• Work to complete:
Lines containing the word "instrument" are the ones to copy from the records below.

——

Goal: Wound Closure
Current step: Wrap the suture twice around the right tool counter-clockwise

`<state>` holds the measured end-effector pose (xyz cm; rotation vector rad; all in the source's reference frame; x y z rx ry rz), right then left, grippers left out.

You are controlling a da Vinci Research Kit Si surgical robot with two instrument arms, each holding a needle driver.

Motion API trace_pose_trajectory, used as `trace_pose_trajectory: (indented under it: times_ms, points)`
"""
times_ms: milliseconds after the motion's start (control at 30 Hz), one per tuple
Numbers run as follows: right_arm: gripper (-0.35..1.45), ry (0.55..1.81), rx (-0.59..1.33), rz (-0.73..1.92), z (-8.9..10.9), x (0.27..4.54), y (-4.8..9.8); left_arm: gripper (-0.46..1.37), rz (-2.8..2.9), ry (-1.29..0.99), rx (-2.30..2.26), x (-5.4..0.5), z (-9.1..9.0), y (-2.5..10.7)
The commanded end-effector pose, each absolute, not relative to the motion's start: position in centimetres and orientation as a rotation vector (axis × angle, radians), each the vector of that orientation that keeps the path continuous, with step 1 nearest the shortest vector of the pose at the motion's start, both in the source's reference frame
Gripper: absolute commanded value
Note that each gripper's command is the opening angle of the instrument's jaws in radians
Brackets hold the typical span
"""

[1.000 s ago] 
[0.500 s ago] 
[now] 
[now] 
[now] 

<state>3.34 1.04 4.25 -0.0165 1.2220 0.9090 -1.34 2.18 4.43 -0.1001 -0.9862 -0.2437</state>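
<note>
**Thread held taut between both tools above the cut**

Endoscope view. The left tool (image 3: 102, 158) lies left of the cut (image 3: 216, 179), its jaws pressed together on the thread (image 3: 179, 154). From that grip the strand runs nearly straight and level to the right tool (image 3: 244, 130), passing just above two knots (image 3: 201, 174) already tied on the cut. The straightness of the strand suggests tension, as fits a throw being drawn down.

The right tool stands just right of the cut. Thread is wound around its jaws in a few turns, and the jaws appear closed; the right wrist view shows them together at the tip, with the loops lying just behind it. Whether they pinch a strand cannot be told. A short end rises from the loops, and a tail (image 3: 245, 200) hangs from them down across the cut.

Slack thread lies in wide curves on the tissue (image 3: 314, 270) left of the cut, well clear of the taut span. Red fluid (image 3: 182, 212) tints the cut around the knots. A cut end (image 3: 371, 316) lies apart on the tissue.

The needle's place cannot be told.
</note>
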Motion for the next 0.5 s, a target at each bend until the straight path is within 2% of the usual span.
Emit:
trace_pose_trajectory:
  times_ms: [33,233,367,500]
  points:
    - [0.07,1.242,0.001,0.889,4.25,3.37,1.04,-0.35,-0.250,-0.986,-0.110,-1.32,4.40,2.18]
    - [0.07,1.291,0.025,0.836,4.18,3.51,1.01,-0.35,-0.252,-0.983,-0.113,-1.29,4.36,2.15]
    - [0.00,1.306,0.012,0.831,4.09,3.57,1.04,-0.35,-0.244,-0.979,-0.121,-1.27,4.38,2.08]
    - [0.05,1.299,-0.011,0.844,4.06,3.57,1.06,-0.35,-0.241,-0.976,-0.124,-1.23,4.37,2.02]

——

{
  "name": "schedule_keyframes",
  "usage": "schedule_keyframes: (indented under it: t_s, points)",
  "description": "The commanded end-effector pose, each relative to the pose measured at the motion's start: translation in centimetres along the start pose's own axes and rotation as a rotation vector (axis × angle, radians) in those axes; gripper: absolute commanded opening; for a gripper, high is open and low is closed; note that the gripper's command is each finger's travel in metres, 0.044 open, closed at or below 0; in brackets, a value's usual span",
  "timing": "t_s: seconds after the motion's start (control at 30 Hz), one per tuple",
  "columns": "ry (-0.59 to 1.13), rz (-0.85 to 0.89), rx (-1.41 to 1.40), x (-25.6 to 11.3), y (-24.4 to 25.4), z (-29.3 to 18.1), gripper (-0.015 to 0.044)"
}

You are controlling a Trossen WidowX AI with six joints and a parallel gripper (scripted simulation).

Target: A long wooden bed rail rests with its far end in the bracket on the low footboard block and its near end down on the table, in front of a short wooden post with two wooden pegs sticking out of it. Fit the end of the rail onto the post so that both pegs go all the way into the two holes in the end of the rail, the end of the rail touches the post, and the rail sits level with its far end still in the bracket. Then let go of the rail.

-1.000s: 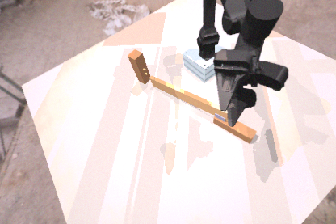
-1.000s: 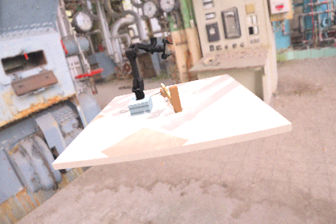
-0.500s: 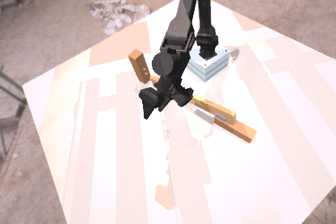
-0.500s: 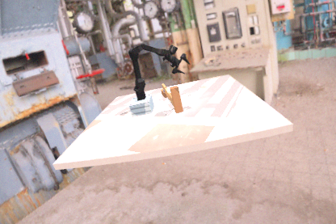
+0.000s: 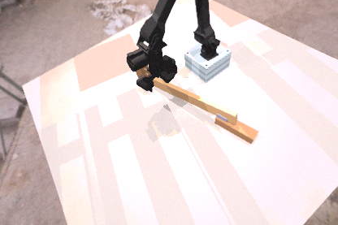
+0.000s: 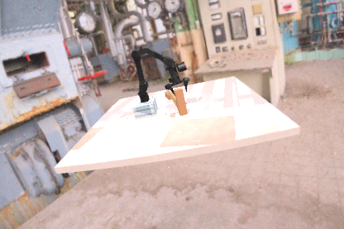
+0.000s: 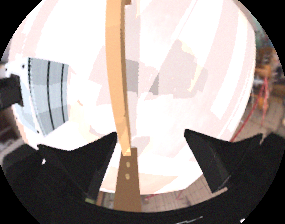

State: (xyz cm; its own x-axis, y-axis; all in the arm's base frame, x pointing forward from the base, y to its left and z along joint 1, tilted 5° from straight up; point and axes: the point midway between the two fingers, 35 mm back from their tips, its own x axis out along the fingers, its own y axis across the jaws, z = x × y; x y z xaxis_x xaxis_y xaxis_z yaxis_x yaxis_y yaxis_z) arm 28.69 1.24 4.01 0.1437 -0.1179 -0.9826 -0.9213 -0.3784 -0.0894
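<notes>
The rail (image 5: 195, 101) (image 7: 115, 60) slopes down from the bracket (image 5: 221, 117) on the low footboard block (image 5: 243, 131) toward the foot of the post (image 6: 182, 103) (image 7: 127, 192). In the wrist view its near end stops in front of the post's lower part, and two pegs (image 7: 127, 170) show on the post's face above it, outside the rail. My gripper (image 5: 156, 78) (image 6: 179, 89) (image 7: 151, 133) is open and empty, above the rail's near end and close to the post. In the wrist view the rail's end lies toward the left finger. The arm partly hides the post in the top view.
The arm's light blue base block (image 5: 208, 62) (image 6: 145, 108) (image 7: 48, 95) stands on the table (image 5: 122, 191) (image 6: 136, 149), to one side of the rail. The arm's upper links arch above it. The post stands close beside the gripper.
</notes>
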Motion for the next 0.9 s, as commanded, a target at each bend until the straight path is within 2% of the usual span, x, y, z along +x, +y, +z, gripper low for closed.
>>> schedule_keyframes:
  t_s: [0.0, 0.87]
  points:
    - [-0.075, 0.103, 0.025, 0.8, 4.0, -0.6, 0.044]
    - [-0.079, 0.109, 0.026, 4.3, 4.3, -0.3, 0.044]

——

• Written answer:
You are controlling a da Vinci Research Kit Si surgical robot with two instrument arms, each holding a needle driver.
Note that each gripper's command is the opening angle of the instrument's jaws in radians

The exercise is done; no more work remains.